Task objective:
A verbatim repetition of the data below is requested, without images.

START Data

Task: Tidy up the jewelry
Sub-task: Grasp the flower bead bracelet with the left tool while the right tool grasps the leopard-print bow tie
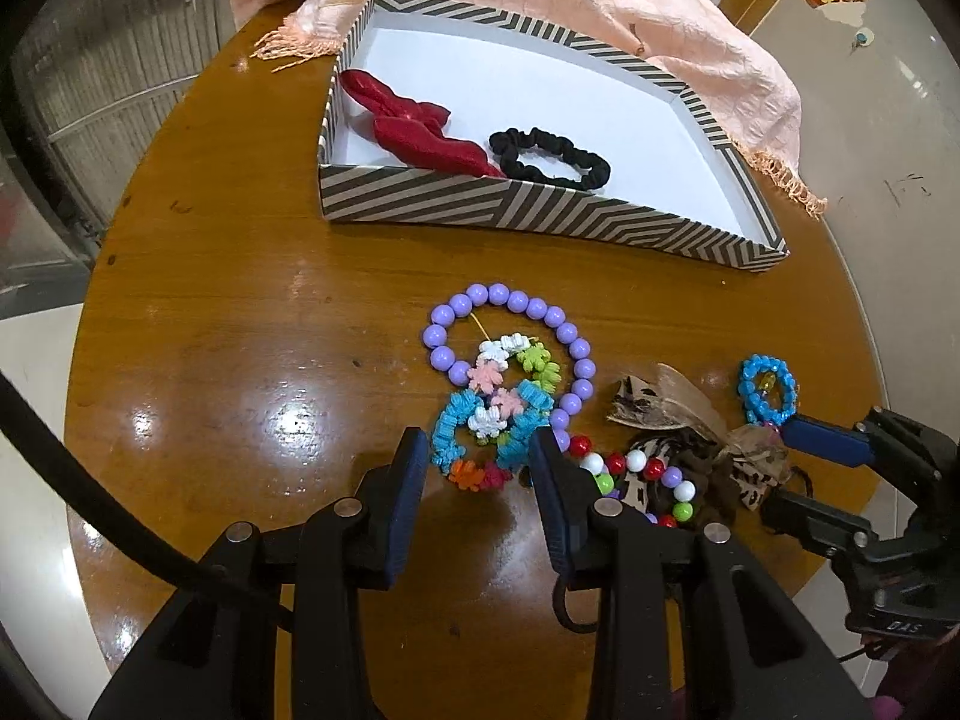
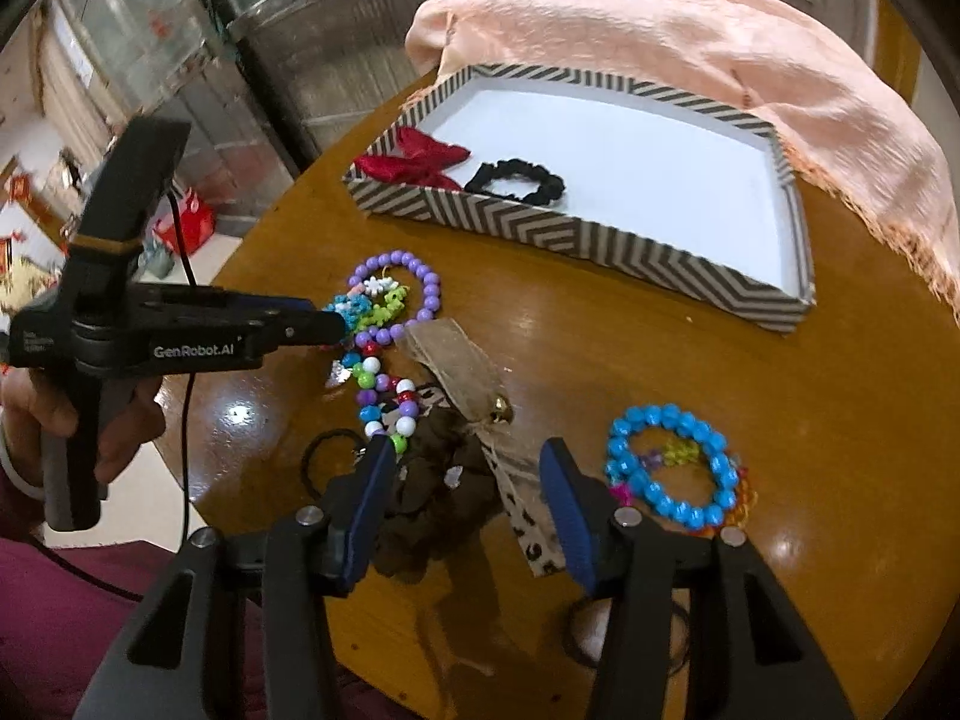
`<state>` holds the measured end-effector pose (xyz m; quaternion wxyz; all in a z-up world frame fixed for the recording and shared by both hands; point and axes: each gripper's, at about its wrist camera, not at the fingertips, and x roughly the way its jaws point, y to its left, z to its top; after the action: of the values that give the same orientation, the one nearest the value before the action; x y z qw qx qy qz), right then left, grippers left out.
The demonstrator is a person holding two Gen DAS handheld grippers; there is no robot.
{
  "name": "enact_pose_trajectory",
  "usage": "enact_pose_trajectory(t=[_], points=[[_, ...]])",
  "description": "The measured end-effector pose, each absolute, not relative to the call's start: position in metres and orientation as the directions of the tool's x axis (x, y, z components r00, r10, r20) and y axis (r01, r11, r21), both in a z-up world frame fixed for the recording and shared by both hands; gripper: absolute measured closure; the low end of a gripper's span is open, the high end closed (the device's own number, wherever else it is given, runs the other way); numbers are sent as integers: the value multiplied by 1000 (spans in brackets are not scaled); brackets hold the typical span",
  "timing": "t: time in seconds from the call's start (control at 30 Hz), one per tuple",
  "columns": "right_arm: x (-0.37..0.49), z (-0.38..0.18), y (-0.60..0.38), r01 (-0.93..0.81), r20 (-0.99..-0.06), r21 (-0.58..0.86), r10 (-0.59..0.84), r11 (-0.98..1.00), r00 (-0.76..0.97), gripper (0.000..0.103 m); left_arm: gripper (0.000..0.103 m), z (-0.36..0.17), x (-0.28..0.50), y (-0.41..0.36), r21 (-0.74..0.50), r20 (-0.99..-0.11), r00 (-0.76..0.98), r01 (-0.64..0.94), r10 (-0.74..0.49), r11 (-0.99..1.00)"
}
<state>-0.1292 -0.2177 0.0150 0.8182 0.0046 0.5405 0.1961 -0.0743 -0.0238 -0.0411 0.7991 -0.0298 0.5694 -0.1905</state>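
On the left, the left gripper [image 1: 480,450] sits low over the round brown worktop [image 1: 240,324]. Its jaws are wide open and hold nothing. The fuzzy flower bracelet [image 1: 492,414] lies between the tips. A purple bead bracelet [image 1: 510,342] loops around part of it. Just to the right is a string of mixed beads [image 1: 648,474], then a brown spotted bow [image 1: 690,438]. The right gripper [image 2: 462,474] has its jaws wide open too, one on each side of the brown bow [image 2: 456,468], and grips nothing. Farther right a blue bead bracelet [image 2: 672,468] lies flat, close to the right jaw. Behind all this stands a striped box [image 1: 540,204]. Inside it, at the left end, are a red bow [image 1: 414,126] and a black hair tie [image 1: 549,156], just beside each other. A peach scarf [image 1: 600,0] is draped behind the box.
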Motion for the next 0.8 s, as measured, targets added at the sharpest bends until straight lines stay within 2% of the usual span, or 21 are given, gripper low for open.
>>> enact_pose_trajectory(t=[0.23, 0.3, 0.37, 0.43, 0.8], points=[[-118, -6, -220, -316, -905, 216, 311, 924, 290, 52, 74, -45, -71, -29, -250, -907, 266, 287, -328, 925], [-117, -12, -222, -308, -907, 229, 317, 923, 277, 55, 76, -45, -71, -31, -242, -906, 271, 297, -324, 924], [-116, -17, -223, -296, -903, 256, 337, 920, 265, 80, 87, -44, -71, -32, -248, -904, 270, 306, -333, 919], [-117, -17, -228, -275, -891, 299, 370, 914, 264, 86, 96, -41, -73, -33, -247, -900, 275, 320, -339, 915], [-117, 18, -253, -227, -810, 436, 490, 871, 323, 88, 98, 6, -75, -29, -261, -852, 343, 376, -395, 889]])
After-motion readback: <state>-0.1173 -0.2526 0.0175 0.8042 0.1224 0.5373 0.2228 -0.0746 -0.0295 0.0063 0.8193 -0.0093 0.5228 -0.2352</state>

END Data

Task solution:
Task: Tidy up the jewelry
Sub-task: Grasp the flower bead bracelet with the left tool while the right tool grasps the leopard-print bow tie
`<state>` holds the measured end-effector pose (xyz m; quaternion wxyz; all in a z-up world frame fixed for the recording and shared by both hands; point and axes: each gripper's, at about its wrist camera, not at the fingertips, and x roughly the way its jaws point, y to its left, z to its top; after the action: of the values that give the same orientation, the one nearest the value before the action; x y z qw qx qy qz), right then left, grippers left out.
The demonstrator is a person holding two Gen DAS handheld grippers; there is no robot.
{
  "name": "enact_pose_trajectory",
  "usage": "enact_pose_trajectory(t=[_], points=[[_, ...]])",
  "description": "The measured end-effector pose, each absolute, not relative to the call's start: position in metres and orientation as the directions of the tool's x axis (x, y, z components r00, r10, r20) and y axis (r01, r11, r21), both in a z-up world frame fixed for the recording and shared by both hands; gripper: absolute measured closure; the low end of a gripper's span is open, the high end closed (the device's own number, wherever else it is given, runs the other way); numbers are sent as integers: the value multiplied by 1000 (spans in brackets are not scaled); brackets hold the typical span",
  "timing": "t: time in seconds from the call's start (control at 30 Hz), one per tuple",
  "columns": "right_arm: x (-0.37..0.49), z (-0.38..0.18), y (-0.60..0.38), r01 (-0.93..0.81), r20 (-0.99..-0.06), r21 (-0.58..0.86), r10 (-0.59..0.84), r11 (-0.98..1.00), r00 (-0.76..0.97), gripper (0.000..0.103 m); left_arm: gripper (0.000..0.103 m), z (-0.36..0.17), x (-0.28..0.50), y (-0.41..0.36), r21 (-0.74..0.50), r20 (-0.99..-0.11), r00 (-0.76..0.98), r01 (-0.64..0.94), r10 (-0.74..0.49), r11 (-0.99..1.00)"
}
<state>-0.1292 -0.2177 0.0150 0.8182 0.0046 0.5405 0.1961 -0.0743 -0.0238 -0.0411 0.7991 -0.0298 0.5694 -0.1905</state>
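On the left, the left gripper [image 1: 480,450] sits low over the round brown worktop [image 1: 240,324]. Its jaws are wide open and hold nothing. The fuzzy flower bracelet [image 1: 492,414] lies between the tips. A purple bead bracelet [image 1: 510,342] loops around part of it. Just to the right is a string of mixed beads [image 1: 648,474], then a brown spotted bow [image 1: 690,438]. The right gripper [image 2: 462,474] has its jaws wide open too, one on each side of the brown bow [image 2: 456,468], and grips nothing. Farther right a blue bead bracelet [image 2: 672,468] lies flat, close to the right jaw. Behind all this stands a striped box [image 1: 540,204]. Inside it, at the left end, are a red bow [image 1: 414,126] and a black hair tie [image 1: 549,156], just beside each other. A peach scarf [image 1: 600,0] is draped behind the box.
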Motion for the next 0.8 s, as measured, targets added at the sharpest bends until straight lines stay within 2% of the usual span, or 21 are given, gripper low for open.
>>> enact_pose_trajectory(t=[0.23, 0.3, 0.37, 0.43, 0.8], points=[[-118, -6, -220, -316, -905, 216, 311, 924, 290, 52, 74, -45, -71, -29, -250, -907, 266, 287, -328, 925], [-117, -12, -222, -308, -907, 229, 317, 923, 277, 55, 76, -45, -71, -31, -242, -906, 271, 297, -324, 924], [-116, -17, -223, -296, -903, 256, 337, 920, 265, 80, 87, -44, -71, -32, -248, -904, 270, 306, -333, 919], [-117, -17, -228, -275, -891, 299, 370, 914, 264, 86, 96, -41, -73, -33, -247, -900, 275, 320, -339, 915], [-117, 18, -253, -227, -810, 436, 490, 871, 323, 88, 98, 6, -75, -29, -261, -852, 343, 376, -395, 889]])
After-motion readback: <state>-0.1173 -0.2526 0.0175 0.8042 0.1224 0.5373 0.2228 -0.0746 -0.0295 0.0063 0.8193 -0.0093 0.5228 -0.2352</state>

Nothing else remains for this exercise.